Ghost House: Wearing a Hearth on the Eaves

Brick house with exposed fireplace, Pittsburgh, Pa.

Central North Side

Home is where the heart is–at least if Granny’s framed needlepoint aphorism is to be believed. For buildings of a certain age, we may cheekily adjust this to say that home is where the hearth is (or hearths are)–every pre-steam heat building having requisite fireplaces in each and every living space throughout the house. This blogger’s little row house had eight of them.

Sometimes, though, the old saw gets flipped on its head. Quite often the old fireplaces end up outliving their host homes. Keith Richard-like hard-smoking, hard-living grizzled bears that manage to defy odds and stay alive while marathon-running vegetarians a generation younger fall in their trail.

Brick house with exposed fireplace, Pittsburgh, Pa.

Central North Side

When we started our series on ghost houses, the very first post was on a pair of houses in East Liberty. The second of these profiled had the curious arrangement that two fireplaces from the former home were left intact and hanging from the now-exposed common wall. We remarked at how extraordinary this was. [That post is still worth a look as the combined brick-faced (upper) and fake stone (lower) hearths still paint a strange portrait.]

Well, it sure seemed like that at the time. But as with so many of life’s mysteries, once the eyes were properly trained, it became a thing we started seeing everywhere–like faces in plumbing arrangements, or constellations in sidewalk chewing gum, or evil elves.

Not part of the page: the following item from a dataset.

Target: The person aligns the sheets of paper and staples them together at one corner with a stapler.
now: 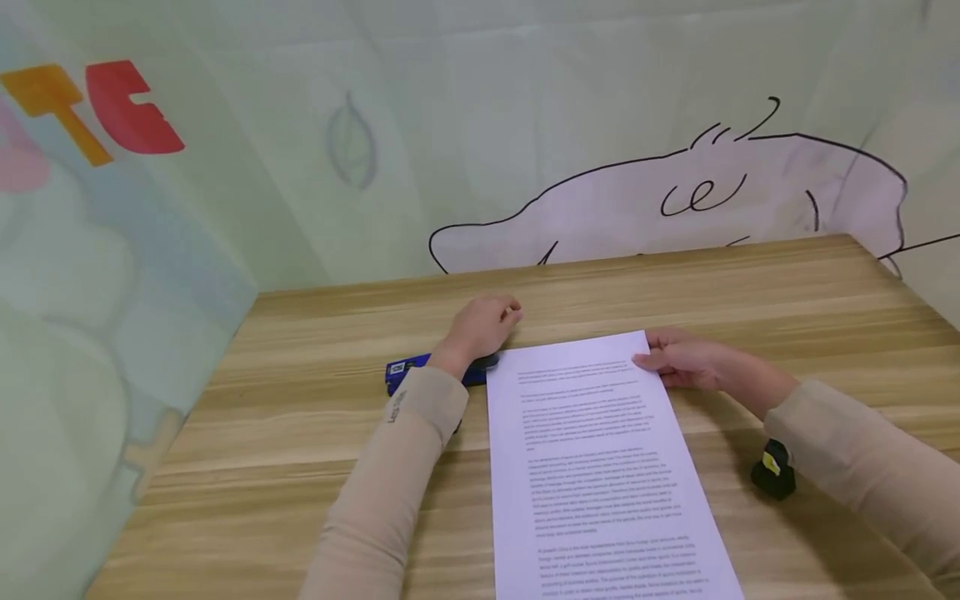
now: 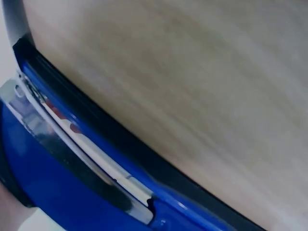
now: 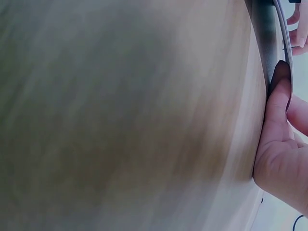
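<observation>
A stack of printed paper [image 1: 592,467] lies on the table, its far edge near the hands. My right hand [image 1: 686,360] pinches its far right corner, thumb on top and fingers beneath; the right wrist view shows the fingers [image 3: 279,106] under the lifted sheets. A blue stapler [image 1: 408,367] lies at the far left corner, its black end meeting the paper. My left hand [image 1: 480,327] is just beyond the stapler, fingers loosely curled with nothing visible in them. Its wrist covers the stapler's middle. The left wrist view shows the stapler [image 2: 86,178] close up.
A small black object with a yellow mark [image 1: 774,471] sits on the wooden table [image 1: 300,450] beside the right sleeve. Behind the table hangs a printed backdrop [image 1: 450,125] with drawings and coloured letters.
</observation>
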Demonstrator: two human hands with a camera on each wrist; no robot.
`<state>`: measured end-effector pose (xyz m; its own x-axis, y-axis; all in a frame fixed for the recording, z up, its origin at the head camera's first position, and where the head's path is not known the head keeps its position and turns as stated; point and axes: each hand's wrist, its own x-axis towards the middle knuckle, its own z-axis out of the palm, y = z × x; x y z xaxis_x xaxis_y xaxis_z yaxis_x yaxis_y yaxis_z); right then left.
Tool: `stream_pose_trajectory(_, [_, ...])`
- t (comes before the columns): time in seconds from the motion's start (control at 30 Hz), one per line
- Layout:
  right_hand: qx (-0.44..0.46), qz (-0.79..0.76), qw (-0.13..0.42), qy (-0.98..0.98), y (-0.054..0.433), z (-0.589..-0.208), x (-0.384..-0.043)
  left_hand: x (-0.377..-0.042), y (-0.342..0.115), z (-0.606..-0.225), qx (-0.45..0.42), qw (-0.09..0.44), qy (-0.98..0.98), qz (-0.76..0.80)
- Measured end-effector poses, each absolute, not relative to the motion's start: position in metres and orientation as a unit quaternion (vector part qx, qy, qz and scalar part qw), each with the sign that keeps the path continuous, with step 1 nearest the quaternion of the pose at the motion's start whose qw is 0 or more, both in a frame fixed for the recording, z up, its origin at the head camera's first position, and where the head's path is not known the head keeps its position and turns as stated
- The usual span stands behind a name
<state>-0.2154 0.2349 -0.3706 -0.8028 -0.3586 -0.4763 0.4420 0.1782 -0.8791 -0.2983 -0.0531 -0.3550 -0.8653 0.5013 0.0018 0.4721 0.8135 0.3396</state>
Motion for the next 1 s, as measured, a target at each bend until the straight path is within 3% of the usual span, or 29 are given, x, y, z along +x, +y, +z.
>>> stream_pose_trajectory(1.0, [0.026, -0.643, 0.334, 0.689, 0.241, -0.365, -0.213, -0.290, -0.039, -0.353, 0.217, 0.016, 0.972, 0.085])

Brick house with two exposed fireplaces, Pittsburgh, Pa.

East Deutschtown

This is surely not a Pittsburgh phenomena, but the city is uniquely suited for it. Almost all of the oldest parts of town were built in dense neighborhoods of brick row houses, their adjoining walls sharing common, integral chimney stacks. As time and tide (and the death of the local steel industry) did their thing, lots of these houses were demolished–or just plain collapsed from neglect. So when the situation resulted in a kept-up house abutting a felled one, you get fireplaces dangling from external walls. It’s weird. And it’s kind of cool.

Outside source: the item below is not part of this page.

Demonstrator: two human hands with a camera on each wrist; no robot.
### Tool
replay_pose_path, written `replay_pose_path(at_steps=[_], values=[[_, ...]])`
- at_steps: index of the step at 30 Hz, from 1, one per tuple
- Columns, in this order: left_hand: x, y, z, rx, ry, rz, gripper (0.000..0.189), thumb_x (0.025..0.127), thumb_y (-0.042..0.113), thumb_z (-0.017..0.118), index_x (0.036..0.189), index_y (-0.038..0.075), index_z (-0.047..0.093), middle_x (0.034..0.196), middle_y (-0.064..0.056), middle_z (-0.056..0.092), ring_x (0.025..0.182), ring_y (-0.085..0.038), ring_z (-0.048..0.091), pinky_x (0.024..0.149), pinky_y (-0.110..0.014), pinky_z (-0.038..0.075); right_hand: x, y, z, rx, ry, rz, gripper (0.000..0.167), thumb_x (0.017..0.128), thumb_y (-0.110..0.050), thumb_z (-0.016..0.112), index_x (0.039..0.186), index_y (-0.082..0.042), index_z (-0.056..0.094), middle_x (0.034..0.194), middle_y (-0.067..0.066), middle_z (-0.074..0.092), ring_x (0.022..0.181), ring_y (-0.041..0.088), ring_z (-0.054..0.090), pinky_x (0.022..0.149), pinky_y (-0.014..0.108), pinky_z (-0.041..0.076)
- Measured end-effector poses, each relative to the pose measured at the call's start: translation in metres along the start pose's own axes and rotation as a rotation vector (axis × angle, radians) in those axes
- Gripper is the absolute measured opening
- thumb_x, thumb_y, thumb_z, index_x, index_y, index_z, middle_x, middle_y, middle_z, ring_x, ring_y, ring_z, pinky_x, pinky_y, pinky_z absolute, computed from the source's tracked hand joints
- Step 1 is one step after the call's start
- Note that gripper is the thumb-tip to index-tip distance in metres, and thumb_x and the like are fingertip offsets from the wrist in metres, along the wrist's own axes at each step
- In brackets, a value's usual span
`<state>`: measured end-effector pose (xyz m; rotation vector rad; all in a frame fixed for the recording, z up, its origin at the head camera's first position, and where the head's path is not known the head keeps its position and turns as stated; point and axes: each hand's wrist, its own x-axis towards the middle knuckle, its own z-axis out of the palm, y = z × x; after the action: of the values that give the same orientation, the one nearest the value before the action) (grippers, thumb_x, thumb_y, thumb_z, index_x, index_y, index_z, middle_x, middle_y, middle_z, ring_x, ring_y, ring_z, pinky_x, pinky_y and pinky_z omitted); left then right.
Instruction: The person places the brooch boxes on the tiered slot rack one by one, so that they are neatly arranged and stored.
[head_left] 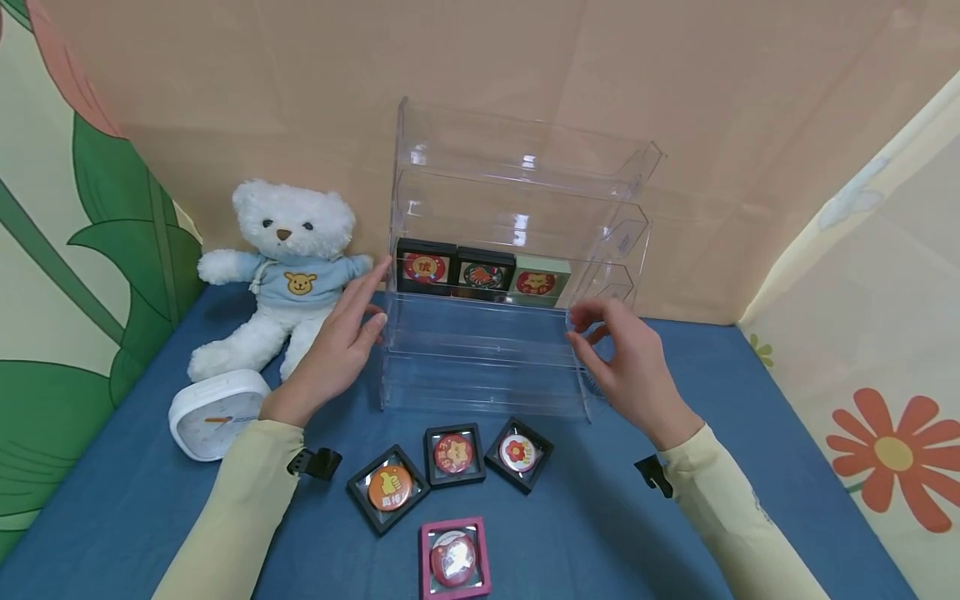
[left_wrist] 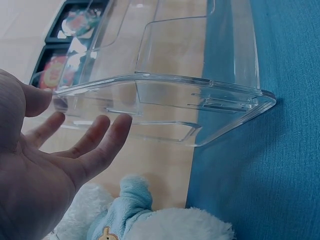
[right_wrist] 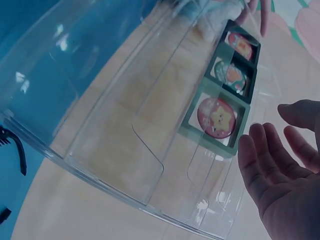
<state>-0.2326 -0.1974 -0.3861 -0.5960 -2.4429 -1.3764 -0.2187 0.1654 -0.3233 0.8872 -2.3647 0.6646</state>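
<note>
A clear acrylic tiered rack (head_left: 517, 192) stands on the blue table (head_left: 600, 517). One of its lower shelves holds two black-framed badges (head_left: 425, 267) (head_left: 483, 273) and a green-framed badge (head_left: 542, 281). My left hand (head_left: 375, 296) is open beside the rack's left wall, fingers straight; in the left wrist view the left hand's fingers (left_wrist: 95, 135) lie just short of the wall's edge (left_wrist: 200, 100). By the rack's right wall, my right hand (head_left: 581, 327) holds nothing, its fingers relaxed. The right wrist view shows the right hand's fingers (right_wrist: 260, 150) close to the green-framed badge (right_wrist: 217, 117).
Several framed badges lie in front of the rack: three black-framed (head_left: 388, 487) (head_left: 453, 454) (head_left: 519, 454) and one pink-framed (head_left: 455, 558). A white teddy bear (head_left: 281, 267) in a blue top sits at the left, a white clock (head_left: 217, 414) before it. Patterned walls enclose the table.
</note>
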Motion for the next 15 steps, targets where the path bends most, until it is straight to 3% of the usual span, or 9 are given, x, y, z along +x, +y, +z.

Brick house with two exposed fireplaces, Millvale, Pa.

Millvale

It turns out that there are so many of these out there, in fact, that we may end up needing to run a sequel (or two). There are even some interesting related-but-different sub-categories: exterior bath and kitchen tile, stair framing, exposed plaster walls that somehow survive winter after winter. So much to get to!

Brick house with two exposed fireplaces, Pittsburgh, Pa.